Wherever the string "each" turns up in the data, copy the whole line.

## DATA

****************

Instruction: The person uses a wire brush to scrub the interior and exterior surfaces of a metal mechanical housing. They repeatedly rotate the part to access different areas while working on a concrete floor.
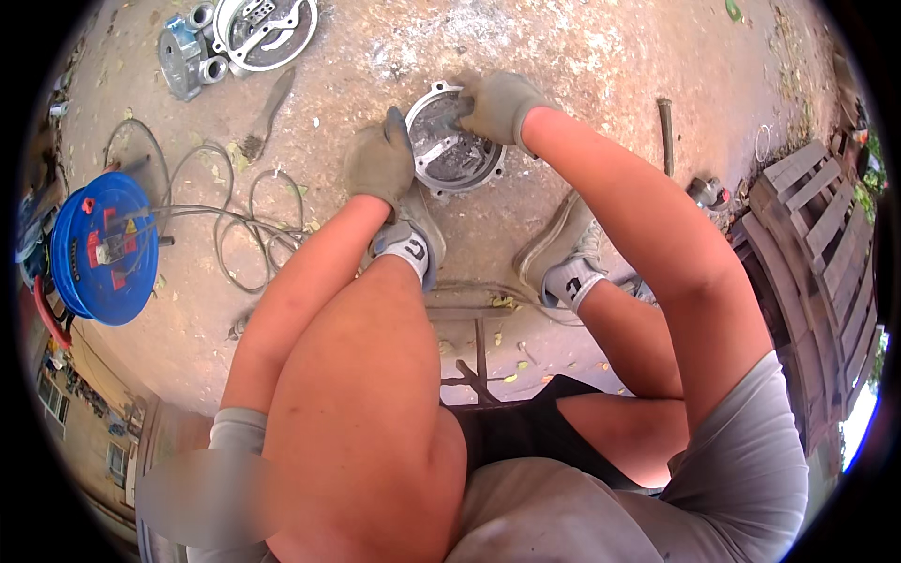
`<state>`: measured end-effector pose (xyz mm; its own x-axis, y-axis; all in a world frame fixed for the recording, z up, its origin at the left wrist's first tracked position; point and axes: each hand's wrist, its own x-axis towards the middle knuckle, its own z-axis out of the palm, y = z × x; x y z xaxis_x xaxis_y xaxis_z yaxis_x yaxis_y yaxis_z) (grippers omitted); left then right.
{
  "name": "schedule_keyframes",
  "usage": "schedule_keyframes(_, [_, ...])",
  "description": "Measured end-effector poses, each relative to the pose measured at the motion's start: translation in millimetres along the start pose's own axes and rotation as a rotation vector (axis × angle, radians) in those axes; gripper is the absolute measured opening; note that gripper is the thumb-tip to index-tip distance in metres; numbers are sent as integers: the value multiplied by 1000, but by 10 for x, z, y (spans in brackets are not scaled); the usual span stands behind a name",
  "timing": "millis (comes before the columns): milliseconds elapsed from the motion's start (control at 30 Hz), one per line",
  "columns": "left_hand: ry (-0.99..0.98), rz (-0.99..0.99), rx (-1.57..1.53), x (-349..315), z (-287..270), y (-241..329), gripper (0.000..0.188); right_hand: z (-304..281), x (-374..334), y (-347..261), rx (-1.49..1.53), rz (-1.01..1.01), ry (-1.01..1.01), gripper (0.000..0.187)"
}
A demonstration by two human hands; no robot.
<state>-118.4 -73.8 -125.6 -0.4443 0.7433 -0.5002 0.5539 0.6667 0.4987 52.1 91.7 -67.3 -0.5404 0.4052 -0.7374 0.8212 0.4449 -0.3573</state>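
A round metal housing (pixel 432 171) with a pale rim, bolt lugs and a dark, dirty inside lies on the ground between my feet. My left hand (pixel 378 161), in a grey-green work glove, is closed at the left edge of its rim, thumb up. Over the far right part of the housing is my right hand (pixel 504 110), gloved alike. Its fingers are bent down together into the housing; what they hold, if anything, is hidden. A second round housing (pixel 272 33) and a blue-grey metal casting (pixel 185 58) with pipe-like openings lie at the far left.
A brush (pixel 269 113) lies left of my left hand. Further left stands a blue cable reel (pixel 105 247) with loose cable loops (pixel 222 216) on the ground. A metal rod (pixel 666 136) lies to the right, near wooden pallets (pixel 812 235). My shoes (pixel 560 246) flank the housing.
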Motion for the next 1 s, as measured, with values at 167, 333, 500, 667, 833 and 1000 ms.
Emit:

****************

## EXERCISE RESULT
`<state>`: measured end-effector pose (xyz mm; its own x-axis, y-axis; all in a world frame fixed for the recording, z up, its origin at the left wrist's first tracked position; point and axes: each hand's wrist, its own x-axis towards the middle knuckle, its own z-axis out of the palm, y = z × x; x y z xaxis_x xaxis_y xaxis_z yaxis_x yaxis_y yaxis_z) (grippers omitted); left then right.
  "description": "Measured end-effector poses, each relative to the pose measured at the motion's start: translation in millimetres along the start pose's own axes and rotation as a rotation vector (axis × angle, radians) in those axes; gripper is the absolute measured opening; note that gripper is the thumb-tip to index-tip distance in metres; numbers are sent as integers: the value multiplied by 1000, but by 10 for x, z, y (spans in brackets are not scaled); the usual span stands behind a name",

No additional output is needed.